Y a Dios lo que es de Dios. Lo que significa que el César tiene derechos, pero no tiene derecho a todo, porque hay cosas que sólo se le pueden dar a Dios. Cuando el César -es decir, el estado, el gobierno, el parlamento, la sociedad, la cultura etc.- pretenda que le demos lo que sólo corresponde a Dios, nosotros no se lo podremos dar. Los primeros cristianos no se sublevaron contra el imperio romano, pero cuando el emperador que lo presidía pretendía que ofrecieran incienso a su estatua, o que proclamaran que “el César es Señor”, prefirieron morir antes que hacerlo, porque el honor del incienso y el título de “Señor” (Kyrios) ellos lo reservaban para Cristo, para Dios y sólo para Él. Sólo Dios es Dios y sólo Él puede aspirar a que le demos nuestra conciencia, nuestro corazón. Cuando el César pretende configurar nuestra conciencia, decirnos los valores que tienen que guiar nuestra conducta, nosotros, los cristianos, tenemos que decirle que eso no le corresponde a él, que ese derecho sólo se lo reconocemos a Dios.

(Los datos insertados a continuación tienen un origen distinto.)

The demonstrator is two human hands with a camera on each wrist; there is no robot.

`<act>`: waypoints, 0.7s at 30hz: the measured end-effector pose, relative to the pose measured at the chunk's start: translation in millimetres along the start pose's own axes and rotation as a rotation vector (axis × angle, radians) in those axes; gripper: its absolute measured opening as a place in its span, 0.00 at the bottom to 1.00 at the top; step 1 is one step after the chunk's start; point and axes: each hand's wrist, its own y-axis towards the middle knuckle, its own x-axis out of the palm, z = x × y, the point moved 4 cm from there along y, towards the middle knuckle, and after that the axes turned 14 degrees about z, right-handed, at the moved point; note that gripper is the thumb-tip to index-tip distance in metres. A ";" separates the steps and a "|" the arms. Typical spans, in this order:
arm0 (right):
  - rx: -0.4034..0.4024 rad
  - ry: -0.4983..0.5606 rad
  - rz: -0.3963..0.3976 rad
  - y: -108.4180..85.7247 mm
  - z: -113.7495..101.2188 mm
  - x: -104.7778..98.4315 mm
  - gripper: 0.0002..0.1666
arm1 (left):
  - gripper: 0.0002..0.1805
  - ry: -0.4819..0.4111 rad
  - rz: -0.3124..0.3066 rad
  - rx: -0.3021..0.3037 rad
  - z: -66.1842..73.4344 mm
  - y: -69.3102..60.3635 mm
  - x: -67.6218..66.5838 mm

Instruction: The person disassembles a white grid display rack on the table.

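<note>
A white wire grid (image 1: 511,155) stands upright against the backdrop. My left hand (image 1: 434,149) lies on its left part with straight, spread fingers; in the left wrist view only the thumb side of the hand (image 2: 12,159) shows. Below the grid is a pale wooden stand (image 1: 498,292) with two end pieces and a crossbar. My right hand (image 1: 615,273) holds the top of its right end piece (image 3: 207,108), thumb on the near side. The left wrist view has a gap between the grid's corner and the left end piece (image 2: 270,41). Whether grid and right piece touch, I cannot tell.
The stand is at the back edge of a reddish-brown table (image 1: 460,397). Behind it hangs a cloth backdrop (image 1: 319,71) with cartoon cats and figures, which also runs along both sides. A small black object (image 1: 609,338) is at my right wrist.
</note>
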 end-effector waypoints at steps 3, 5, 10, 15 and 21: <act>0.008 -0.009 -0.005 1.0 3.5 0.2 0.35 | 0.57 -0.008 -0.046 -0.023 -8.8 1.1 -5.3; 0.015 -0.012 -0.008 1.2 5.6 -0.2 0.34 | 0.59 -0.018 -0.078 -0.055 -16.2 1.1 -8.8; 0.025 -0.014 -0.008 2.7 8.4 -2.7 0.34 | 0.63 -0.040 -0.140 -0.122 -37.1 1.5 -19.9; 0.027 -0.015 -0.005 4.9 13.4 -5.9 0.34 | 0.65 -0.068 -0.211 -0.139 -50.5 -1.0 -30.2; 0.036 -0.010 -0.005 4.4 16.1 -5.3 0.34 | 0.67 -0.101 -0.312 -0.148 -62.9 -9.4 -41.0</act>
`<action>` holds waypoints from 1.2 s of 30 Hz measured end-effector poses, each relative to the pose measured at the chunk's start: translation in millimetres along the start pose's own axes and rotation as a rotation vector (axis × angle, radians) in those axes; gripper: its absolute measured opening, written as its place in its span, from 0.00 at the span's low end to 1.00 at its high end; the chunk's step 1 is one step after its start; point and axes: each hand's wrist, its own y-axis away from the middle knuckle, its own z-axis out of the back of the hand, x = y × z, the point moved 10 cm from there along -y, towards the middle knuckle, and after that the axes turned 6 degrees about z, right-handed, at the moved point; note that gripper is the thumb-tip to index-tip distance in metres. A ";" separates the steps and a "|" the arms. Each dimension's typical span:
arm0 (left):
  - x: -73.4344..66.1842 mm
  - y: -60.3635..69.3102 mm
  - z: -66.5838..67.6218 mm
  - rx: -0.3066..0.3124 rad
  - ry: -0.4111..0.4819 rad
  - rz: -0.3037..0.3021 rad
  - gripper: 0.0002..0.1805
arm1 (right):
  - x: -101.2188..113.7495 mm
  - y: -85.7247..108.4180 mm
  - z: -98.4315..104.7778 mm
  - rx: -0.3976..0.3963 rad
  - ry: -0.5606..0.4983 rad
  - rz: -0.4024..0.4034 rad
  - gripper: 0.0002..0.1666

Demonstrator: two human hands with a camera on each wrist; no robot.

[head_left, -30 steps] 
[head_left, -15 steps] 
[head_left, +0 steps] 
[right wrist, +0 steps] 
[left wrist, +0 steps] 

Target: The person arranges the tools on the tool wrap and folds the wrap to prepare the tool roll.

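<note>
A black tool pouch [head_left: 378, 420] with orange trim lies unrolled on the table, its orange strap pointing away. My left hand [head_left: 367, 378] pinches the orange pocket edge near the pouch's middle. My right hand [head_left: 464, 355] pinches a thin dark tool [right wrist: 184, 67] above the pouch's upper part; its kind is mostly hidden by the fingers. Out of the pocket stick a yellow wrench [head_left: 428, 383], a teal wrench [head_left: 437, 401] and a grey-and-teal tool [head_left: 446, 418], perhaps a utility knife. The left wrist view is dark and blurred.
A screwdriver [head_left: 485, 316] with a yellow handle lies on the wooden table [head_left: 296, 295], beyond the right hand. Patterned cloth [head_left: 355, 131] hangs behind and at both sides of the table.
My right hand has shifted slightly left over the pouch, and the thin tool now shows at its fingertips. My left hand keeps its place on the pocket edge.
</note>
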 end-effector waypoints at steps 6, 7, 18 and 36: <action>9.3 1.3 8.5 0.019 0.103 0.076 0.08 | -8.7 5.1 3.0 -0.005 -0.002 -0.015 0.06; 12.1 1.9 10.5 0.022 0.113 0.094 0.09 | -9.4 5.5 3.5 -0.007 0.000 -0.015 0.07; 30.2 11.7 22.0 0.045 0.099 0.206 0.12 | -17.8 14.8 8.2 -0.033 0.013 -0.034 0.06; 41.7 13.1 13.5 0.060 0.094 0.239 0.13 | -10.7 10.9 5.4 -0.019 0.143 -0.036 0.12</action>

Nosotros nos debemos, pues, a una doble obediencia: a las leyes humanas y a las leyes divinas. En consecuencia hemos de pagar al César lo que le corresponde porque lleva su imagen y a Dios lo que le corresponde porque es su imagen y semejanza. Por el bautismo, la luz del rostro de Dios está impresa en nosotros (cf. Sal 4,7) y todos nosotros “con el rostro descubierto reflejamos como en un espejo la gloria del Señor” (2Co 3,18), y esa gloria del Señor sólo le pertenece a Él y sólo se la podemos dar a Él. En cambio el dinero, que pertenece a “la figura de este mundo que pasa” (1Co 7, 31), sí se lo podemos dar al César, en la medida en que le corresponda según el ordenamiento temporal de las cosas. Porque en el dinero no hay nada definitivo, nada llamado a la eternidad, mientras que en la conciencia y en el corazón sí. Que el Señor nos libre de la avaricia que es una idolatría (Col 3,5) y que nuestro corazón y nuestra conciencia sólo le pertenezcan a Él. Que así sea.